Vous avez créé vos propres sociétés de production — est-ce une envie de reprendre le contrôle sur vos histoires ?
En tout cas, de tenter d’initier les projets. Mais j’aime les aventures d’équipe : j’ai toujours fondé ces sociétés avec des associés. J’aime quand les projets des copains émergent et vivent. Par exemple, on vient de sortir un petit film pour Moncler avec un ami réalisateur qui habite à côté de chez moi. J’aime cette énergie qui circule, qui rebondit d’une personne à une autre, et faire en sorte qu’on partage les opportunités.
Vous avez commencé par le théâtre, puis la télévision, le cinéma, le streaming… Qu’est-ce que vous aimez encore apprendre du métier ?
J’ai beaucoup d’appétit cette année. J’ai énormément tourné depuis mars, et il n’y a pas eu un jour où je n’ai rien ressenti. J’ai tellement d’amis dans ce métier — un métier difficile, injuste parfois, où on ne travaille pas toujours comme on voudrait ou comme on le mériterait. Depuis presque 40 ans, je progresse. Il n’y a pas un jour où je n’apprends pas. C’est ça qui est dingue. Je suis vraiment à la recherche de cette progression. J’ai toujours besoin de nouveaux défis. Et j’apprécie d’autant plus les périodes où je travaille, car il y en a eu d’autres où ce n’était pas le cas. Je mesure la chance que j’ai.
"J’essaie de faire avancer les valeurs qui me sont chères : le partage, l’humanisme, la générosité, l’empathie."
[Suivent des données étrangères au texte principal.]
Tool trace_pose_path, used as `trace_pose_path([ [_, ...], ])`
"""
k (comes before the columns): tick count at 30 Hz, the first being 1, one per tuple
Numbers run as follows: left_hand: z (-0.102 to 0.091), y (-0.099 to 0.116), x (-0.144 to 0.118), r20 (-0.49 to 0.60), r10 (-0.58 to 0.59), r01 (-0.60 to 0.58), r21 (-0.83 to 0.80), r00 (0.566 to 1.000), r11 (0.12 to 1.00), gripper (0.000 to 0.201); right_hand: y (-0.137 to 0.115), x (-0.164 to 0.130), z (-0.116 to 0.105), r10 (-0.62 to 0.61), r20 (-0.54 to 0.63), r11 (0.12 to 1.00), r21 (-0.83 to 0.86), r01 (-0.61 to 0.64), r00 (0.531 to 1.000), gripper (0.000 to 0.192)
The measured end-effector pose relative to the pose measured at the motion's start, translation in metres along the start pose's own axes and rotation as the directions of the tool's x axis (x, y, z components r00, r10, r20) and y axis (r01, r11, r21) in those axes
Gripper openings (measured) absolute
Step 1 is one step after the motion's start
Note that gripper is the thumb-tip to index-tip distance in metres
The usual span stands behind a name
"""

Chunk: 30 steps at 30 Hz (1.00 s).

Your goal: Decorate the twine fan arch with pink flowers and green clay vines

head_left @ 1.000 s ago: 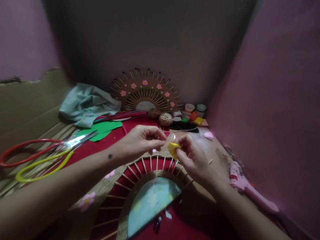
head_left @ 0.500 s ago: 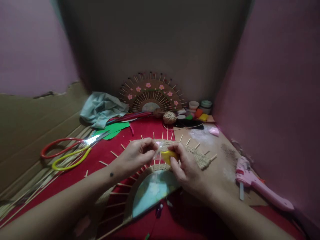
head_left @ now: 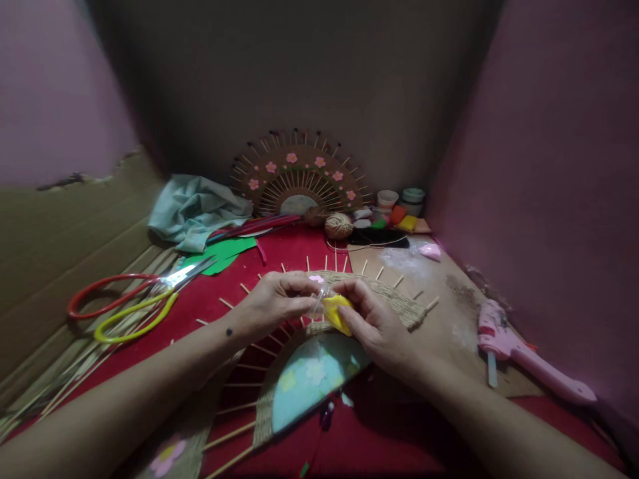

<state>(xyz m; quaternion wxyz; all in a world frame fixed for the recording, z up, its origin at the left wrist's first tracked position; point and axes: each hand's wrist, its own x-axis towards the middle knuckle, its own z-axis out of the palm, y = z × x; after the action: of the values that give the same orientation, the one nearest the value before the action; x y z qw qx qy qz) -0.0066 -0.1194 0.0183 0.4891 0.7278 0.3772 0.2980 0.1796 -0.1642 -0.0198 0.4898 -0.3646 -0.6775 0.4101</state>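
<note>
In front of me, my right hand grips a small yellow packet, which looks like soft clay in clear plastic. The fingers of my left hand pinch the clear wrap at the packet's left end. Under both hands lies a half-round woven fan with thin sticks fanning out and a light blue centre. A pink flower sits on its lower left band, and another small pink flower shows just beyond my fingers.
Scissors lie at the left on thin sticks, near green sheets and a blue cloth. A finished flowered fan leans at the back. Beside it are a twine ball and coloured clay packets. A pink glue gun rests at the right.
My left fingers have closed onto the clear wrap, and more of the yellow packet shows, tilted downward. The view has shifted slightly.
</note>
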Motion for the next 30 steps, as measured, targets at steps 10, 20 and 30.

Vous parlez de la foi, de la grâce, de l’humain marginal… Avez-vous un rôle rêvé qui réunirait ces thèmes ?
Eh bien, si je vous disais que c’est en développement actuellement. J’ai plusieurs projets en cours d’écriture et de développement pour le cinéma et pour une série. C’est assez récurrent : cette singularité, cette marginalité, la frontière. C’est une thématique qui m’intéresse, notamment dans la manière d’être en groupe : comment on s’intègre, comment on n’y arrive pas, surtout aujourd’hui où la technologie a tellement pris le pas sur nos compétences sociales. On est seuls, mais entourés de réseaux sociaux qui donnent parfois l’illusion d’être en contact. Je suis intéressé par ce qui se passe à la frontière de cette société, quand l’électricité est coupée, quand les téléphones ne fonctionnent plus. Comment on refait société, comment on retrouve du sens.
Qu’esquive Arnaud Binard — l’acteur, le producteur, ou l’homme ?
J’esquive la confrontation inutile. J’essaie de parler entre les lignes. J’essaie de faire avancer les valeurs qui me sont chères : le partage, l’humanisme, la générosité, l’empathie. Je préfère éviter les conflits et la violence, qui écrasent tout et ne portent pas les résultats qu’on attend. Je pense qu’il n’y a pas de grands combattants qui ne sachent esquiver les coups. J’essaie de transmettre ce que je vois du monde, et je pense qu’on fait tous un peu cela : transmettre notre expérience du monde.